Re: More captive plethodontid breedings
 
Thank you T.



One larve is already out swimming about. I took damp paper towels, stacked a large layer up and dampen them and under the towels there the water is so the larve will fall into it. I added some java moss in the water area as of now.

rust 25th August 2009 20:49

Re: More captive plethodontid breedings
 
You are on a roll this year!

taherman 31st October 2009 17:05

Update...More captive plethodontid breedings
 
1 Attachment(s)
9 eggs successfully hatched on exhibit last week for all to see. Now they've been removed to avoid predation by other species in the enclosure. We still have 6 eggs developing off exhibit as well.

-Tim

jaster 31st October 2009 17:55

Re: Update...More captive plethodontid breedings
 
Tim, you are living my dream. We just sent some Desmognathus quadramaculatus out to Kansas with hopes of them starting a breeding program. Cool stuff! Good luck with the eggs!

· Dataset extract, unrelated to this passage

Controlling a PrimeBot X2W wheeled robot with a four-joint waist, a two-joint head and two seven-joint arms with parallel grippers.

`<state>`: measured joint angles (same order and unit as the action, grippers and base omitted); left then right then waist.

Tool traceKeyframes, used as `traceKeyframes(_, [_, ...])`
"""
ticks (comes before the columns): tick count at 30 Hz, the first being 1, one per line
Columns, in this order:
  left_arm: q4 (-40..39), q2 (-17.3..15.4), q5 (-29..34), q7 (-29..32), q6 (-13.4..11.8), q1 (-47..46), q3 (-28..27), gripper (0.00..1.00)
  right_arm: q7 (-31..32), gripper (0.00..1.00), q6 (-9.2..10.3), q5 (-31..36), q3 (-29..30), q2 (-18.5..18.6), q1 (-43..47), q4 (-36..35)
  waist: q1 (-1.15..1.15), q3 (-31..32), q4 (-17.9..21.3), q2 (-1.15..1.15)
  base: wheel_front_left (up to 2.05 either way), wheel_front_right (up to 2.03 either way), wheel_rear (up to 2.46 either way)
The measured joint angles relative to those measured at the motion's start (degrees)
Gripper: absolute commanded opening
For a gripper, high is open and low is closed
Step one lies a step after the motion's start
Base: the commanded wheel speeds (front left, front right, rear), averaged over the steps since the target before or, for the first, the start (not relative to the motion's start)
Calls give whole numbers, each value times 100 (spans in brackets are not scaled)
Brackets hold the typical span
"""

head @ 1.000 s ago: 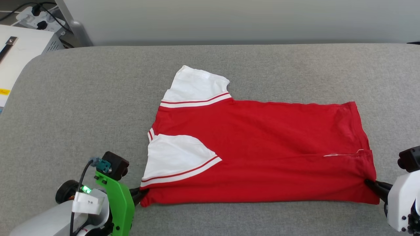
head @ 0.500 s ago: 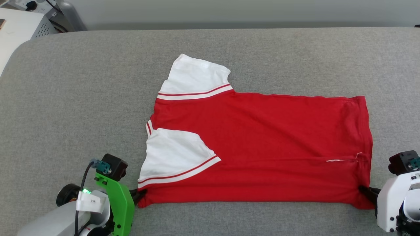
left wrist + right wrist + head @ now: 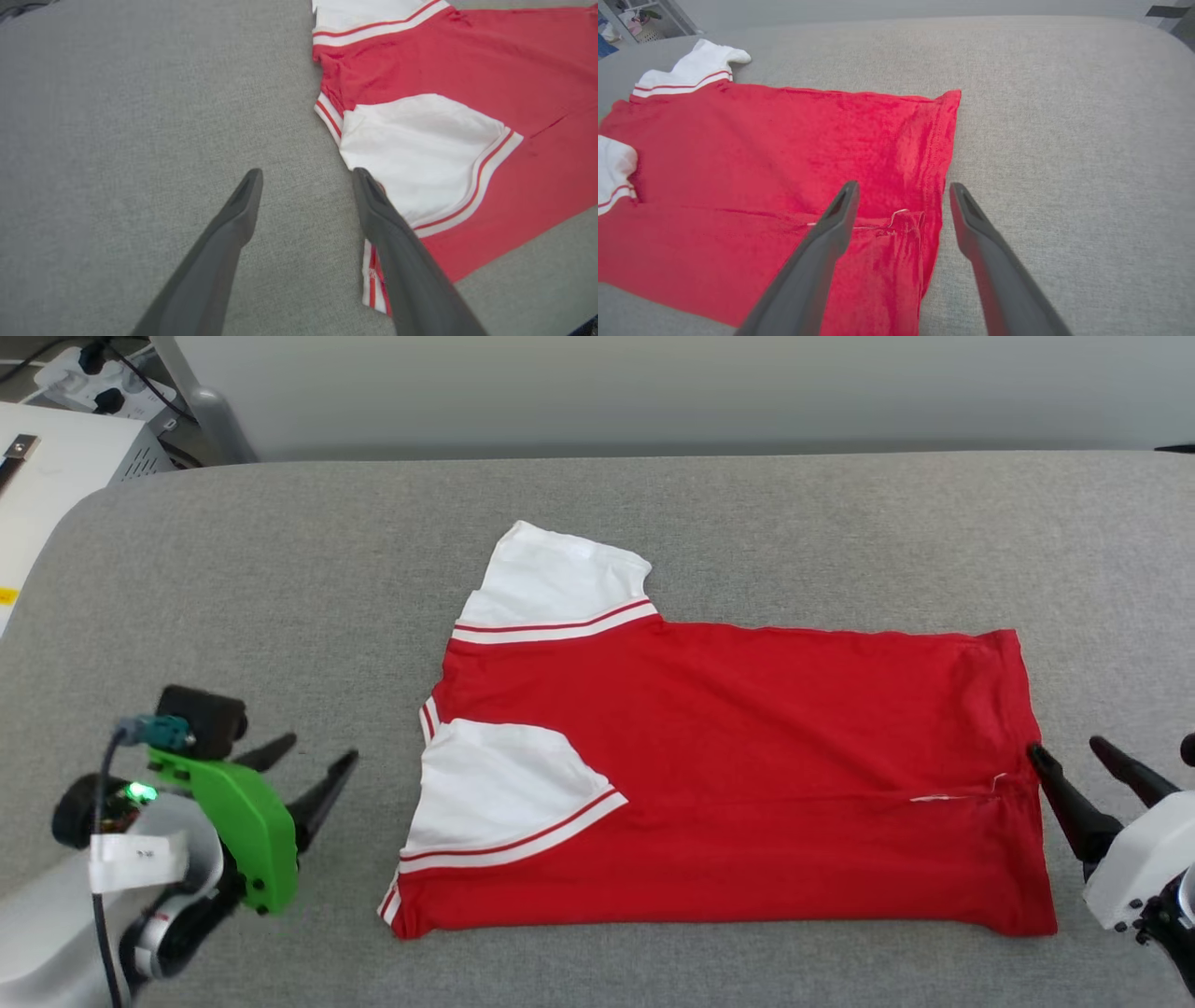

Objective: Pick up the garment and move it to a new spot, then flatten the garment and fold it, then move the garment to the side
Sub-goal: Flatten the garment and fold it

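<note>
A white box (image 3: 47, 476) sits past the back left corner of your grey worktop (image 3: 653, 495), far from the T-shirt (image 3: 728, 775). The red and white T-shirt lies folded flat in the middle, just right of your left gripper (image 3: 321, 748), its hem edge under your right gripper (image 3: 1063, 747). Both grippers pinched its near corners before; now both jaws stand wide apart.

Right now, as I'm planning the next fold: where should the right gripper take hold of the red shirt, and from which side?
Take the garment by its hem near the front corner, coming from the robot's right with the open right gripper. The hem lies flat on the grey surface, its free edge facing that gripper, so a finger could probably slide under.
</note>
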<state>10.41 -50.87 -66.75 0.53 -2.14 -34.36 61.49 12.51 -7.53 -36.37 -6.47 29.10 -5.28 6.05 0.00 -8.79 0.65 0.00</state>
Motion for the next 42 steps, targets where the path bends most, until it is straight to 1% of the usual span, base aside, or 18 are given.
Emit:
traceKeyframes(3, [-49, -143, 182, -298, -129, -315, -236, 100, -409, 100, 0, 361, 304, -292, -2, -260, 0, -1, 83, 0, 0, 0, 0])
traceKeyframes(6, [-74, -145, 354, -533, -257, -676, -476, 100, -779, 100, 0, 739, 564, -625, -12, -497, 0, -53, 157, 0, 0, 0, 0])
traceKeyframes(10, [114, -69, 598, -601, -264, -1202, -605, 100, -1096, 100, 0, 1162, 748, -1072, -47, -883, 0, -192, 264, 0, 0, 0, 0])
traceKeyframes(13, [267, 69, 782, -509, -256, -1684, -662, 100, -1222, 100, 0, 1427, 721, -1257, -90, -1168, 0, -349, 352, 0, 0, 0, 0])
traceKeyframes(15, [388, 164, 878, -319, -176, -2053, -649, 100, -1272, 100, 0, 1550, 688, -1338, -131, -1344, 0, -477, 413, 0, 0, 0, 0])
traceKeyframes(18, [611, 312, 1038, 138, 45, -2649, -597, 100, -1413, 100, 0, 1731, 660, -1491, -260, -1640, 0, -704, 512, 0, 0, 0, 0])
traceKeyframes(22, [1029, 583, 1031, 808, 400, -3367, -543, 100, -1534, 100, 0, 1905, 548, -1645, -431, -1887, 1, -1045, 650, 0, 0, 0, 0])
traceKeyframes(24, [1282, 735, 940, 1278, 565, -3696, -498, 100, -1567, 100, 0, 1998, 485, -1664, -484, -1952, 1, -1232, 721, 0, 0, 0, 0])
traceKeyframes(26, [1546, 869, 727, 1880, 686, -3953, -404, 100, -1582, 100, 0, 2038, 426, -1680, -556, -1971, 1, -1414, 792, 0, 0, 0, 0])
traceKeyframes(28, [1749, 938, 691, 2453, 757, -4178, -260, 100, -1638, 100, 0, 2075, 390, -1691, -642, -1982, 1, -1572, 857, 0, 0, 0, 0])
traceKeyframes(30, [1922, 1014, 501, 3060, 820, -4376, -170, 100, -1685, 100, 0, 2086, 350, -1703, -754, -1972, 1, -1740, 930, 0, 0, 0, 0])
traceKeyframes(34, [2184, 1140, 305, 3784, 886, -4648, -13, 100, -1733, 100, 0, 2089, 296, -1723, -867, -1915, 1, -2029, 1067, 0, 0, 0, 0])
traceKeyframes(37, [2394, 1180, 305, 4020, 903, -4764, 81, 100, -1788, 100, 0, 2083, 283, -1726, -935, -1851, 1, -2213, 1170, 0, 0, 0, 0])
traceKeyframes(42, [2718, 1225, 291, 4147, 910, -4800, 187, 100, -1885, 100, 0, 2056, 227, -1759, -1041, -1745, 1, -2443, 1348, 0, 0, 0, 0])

taherman 31st October 2009 20:40

Re: More captive plethodontid breedings
 
1 Attachment(s)
Mississippi River Museum has gotten eggs from quadramaculatus the past two years, but they keep going bad. Not sure if they've tried them on perlite/itraconazole though.

I guess I never updated the welteri, they hatched too and we have 10 good larvae eating and growing.

rust 31st October 2009 21:57

Re: More captive plethodontid breedings
 
Very cool. I expect the same out of you with the zoo's bogies now!

jaster 2nd November 2009 01:05

Re: More captive plethodontid breedings
 
Quote:

Originally Posted by taherman (Post 211762)
Mississippi River Museum has gotten eggs from quadramaculatus the past two years, but they keep going bad. Not sure if they've tried them on perlite/itraconazole though.

Interesting. I don't know why they chose D. quadramaculatus though, they take a lot longer to develop and mature... Their size is impressive though.

taherman 2nd November 2009 03:03

Re: More captive plethodontid breedings
 
D. marmoratus has always interested me due to the completely aquatic habits. Kind of like keeping mini hellbenders.

Russ, I just set up all our Bolitoglossa in breeding groups today finally (had to build big shelving for all the potential salamanders the room will eventually hold) and they certainly seemed interested in each other. Keep your fingers crossed...

robertlhill 2nd November 2009 04:58

Re: More captive plethodontid breedings
 
Congrats Tim! You guys are kicking butt up there with the sallies. Keep it up dude!